Asi bir eyalet olarak gördüğü Tayvan'a ABD’nin yardım etmesine karşı çıkan Pekin, bu hamleyi tehlikeli bir provokasyon olarak değerlendirerek derhal kınadı. Ayrıca Pekin, TikTok'un satışını zorlama çabalarına da şiddetle karşı çıkıyor.
Tasarıda ayrıca İsrail'e savaş yardımı ve Gazze'deki Filistinliler’e insani yardım için 26 milyar dolar ve Ukrayna'nın Rusya'nın işgaline karşı kendini savunması için 61 milyar dolar ayrılıyor.
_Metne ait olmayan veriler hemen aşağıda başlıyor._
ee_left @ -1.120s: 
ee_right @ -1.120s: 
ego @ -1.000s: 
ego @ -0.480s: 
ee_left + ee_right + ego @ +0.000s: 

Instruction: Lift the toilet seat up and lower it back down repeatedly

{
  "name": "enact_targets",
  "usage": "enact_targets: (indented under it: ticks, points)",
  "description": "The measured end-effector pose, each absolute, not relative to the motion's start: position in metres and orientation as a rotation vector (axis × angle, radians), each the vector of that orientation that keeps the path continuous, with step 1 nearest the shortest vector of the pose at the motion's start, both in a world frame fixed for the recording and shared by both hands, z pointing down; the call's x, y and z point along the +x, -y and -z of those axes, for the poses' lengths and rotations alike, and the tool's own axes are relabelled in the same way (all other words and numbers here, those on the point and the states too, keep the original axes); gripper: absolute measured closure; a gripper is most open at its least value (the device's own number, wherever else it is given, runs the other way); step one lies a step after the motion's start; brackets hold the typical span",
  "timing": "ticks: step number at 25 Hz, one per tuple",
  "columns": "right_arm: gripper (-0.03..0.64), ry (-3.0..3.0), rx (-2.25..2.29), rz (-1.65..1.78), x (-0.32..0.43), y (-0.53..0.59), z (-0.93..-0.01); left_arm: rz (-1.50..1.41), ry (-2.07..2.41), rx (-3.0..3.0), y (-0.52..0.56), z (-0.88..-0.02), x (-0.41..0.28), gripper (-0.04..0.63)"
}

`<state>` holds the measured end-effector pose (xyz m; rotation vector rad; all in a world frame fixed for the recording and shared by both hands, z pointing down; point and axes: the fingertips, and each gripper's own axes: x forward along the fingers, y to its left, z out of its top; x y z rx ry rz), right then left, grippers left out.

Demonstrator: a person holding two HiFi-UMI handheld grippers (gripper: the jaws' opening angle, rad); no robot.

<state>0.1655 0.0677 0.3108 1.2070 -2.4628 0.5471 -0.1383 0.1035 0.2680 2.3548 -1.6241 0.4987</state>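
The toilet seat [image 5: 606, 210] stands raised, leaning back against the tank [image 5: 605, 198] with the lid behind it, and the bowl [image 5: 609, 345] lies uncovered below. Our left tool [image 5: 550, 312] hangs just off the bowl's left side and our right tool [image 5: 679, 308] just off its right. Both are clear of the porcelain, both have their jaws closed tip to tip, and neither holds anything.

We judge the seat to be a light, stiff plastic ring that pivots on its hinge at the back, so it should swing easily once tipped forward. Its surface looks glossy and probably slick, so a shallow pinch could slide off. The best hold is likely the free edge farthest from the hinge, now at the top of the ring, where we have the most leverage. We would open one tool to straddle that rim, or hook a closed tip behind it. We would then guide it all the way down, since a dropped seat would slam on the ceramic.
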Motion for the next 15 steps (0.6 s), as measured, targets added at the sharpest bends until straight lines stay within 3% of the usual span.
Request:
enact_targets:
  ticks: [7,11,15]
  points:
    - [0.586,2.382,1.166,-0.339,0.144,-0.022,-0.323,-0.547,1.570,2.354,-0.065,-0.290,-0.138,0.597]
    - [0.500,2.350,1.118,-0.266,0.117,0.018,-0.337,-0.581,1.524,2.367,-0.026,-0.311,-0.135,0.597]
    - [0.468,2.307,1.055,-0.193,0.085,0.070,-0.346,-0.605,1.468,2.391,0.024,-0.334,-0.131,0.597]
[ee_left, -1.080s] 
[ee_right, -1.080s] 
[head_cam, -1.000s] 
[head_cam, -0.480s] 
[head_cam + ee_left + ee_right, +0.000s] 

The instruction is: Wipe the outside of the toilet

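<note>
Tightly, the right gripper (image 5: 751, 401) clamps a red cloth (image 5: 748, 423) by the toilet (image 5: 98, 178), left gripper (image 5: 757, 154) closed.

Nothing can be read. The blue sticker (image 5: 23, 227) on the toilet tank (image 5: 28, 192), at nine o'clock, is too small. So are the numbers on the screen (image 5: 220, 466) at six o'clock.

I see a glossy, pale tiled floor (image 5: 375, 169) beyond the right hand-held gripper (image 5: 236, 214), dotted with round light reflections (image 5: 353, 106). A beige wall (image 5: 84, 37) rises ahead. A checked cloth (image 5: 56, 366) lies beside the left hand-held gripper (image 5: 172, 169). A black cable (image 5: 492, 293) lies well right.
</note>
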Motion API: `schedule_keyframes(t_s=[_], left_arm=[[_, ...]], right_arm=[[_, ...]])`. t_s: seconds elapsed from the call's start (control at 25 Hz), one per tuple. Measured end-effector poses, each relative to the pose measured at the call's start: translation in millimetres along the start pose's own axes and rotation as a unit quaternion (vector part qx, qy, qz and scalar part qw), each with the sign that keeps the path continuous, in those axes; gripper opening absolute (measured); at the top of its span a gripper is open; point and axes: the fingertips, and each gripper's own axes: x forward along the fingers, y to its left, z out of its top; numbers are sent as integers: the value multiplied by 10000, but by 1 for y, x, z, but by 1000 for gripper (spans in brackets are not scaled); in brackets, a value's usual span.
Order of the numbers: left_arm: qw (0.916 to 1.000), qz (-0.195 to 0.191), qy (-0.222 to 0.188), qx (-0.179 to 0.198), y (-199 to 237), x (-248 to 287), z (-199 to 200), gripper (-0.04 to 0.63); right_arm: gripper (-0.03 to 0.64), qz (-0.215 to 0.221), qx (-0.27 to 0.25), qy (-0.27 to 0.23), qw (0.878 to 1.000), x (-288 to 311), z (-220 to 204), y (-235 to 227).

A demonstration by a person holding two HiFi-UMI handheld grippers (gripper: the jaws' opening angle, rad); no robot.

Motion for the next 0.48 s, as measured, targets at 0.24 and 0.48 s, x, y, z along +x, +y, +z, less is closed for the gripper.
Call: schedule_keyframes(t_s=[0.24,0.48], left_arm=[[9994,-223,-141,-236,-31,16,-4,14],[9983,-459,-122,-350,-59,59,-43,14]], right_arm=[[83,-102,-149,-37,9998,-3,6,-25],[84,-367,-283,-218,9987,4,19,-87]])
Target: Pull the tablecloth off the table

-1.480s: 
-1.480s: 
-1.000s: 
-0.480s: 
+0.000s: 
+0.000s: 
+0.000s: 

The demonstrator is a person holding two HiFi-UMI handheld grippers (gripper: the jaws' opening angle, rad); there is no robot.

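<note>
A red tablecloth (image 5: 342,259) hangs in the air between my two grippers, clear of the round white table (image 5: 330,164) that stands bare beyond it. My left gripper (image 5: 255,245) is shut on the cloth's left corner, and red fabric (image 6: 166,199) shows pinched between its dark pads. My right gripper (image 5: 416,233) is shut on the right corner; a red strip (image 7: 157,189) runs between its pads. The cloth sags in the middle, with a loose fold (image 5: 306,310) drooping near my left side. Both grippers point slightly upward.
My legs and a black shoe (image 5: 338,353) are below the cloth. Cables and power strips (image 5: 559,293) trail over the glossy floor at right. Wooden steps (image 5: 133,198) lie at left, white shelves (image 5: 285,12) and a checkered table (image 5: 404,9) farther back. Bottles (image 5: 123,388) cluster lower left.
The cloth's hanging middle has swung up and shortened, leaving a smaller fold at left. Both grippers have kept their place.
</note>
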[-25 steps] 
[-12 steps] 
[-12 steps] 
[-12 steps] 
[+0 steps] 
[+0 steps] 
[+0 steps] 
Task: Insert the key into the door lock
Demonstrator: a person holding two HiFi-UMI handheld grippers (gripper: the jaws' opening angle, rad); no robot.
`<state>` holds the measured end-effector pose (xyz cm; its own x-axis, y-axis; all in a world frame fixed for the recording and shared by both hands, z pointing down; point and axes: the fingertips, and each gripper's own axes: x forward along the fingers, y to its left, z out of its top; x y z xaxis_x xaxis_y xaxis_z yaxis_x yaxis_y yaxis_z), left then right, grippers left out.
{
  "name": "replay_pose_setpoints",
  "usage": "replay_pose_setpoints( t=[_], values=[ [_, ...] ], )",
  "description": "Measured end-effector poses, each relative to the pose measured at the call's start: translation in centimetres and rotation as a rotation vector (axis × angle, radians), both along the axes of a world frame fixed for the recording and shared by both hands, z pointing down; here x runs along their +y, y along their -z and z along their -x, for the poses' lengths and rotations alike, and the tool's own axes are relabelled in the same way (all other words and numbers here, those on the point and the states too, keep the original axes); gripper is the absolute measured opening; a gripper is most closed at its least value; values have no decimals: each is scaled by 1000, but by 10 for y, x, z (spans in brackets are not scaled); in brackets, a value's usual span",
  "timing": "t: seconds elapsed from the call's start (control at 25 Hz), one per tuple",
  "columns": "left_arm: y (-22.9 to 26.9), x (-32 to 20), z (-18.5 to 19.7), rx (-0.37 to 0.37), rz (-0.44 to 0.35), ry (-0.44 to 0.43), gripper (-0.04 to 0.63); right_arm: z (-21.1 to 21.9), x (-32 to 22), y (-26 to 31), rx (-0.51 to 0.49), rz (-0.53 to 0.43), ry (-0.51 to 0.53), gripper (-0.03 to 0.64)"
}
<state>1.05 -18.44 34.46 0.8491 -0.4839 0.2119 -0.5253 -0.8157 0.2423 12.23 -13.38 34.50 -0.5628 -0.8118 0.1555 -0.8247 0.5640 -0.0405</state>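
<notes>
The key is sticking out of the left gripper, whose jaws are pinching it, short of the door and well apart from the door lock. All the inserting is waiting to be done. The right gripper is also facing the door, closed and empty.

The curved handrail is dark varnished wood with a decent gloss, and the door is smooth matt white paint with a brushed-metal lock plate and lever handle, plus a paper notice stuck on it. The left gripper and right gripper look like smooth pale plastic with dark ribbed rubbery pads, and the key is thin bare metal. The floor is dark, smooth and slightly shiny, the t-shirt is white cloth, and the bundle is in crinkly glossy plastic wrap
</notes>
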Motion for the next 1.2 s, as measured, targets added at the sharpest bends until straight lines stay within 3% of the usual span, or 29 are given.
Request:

Biden yönetimi Çin'in Gazze'deki savaşla ilgili tutumundan memnun değil. ABD ayrıca, Çin'in Rusya'nın askeri-sanayi sektörüne verdiği desteğin Moskova'nın Batı yaptırımlarını delmesine ve Ukrayna'ya yönelik saldırılarını arttırmasına olanak sağladığından şikayet ediyor.
Tayvan ve Güney Çin Denizi gerilimi
Blinken Şanghay'a inmeden önce Çin'in Tayvan İşleri Ofisi, Taipei'ye yapılan yardımı eleştirerek bunun ABD'nin Çin'e verdiği taahhütleri “ciddi bir şekilde ihlal ettiğini”, “Tayvan’ın bağımsızlık yanlısı ayrılıkçı güçlerine yanlış bir sinyal gönderdiğini” ve kendi kendini yöneten ada cumhuriyetini “tehlikeli bir duruma” ittiğini savundu.
Çin ve ABD Hint-Pasifik bölgesinin başlıca oyuncuları. Washington, Pekin'in son yıllarda Tayvan'a ve Güney Çin Denizi'nde önemli toprak ve deniz anlaşmazlıkları yaşadığı Güneydoğu Asya ülkelerine karşı artan saldırganlığından giderek daha fazla endişe duyuyor.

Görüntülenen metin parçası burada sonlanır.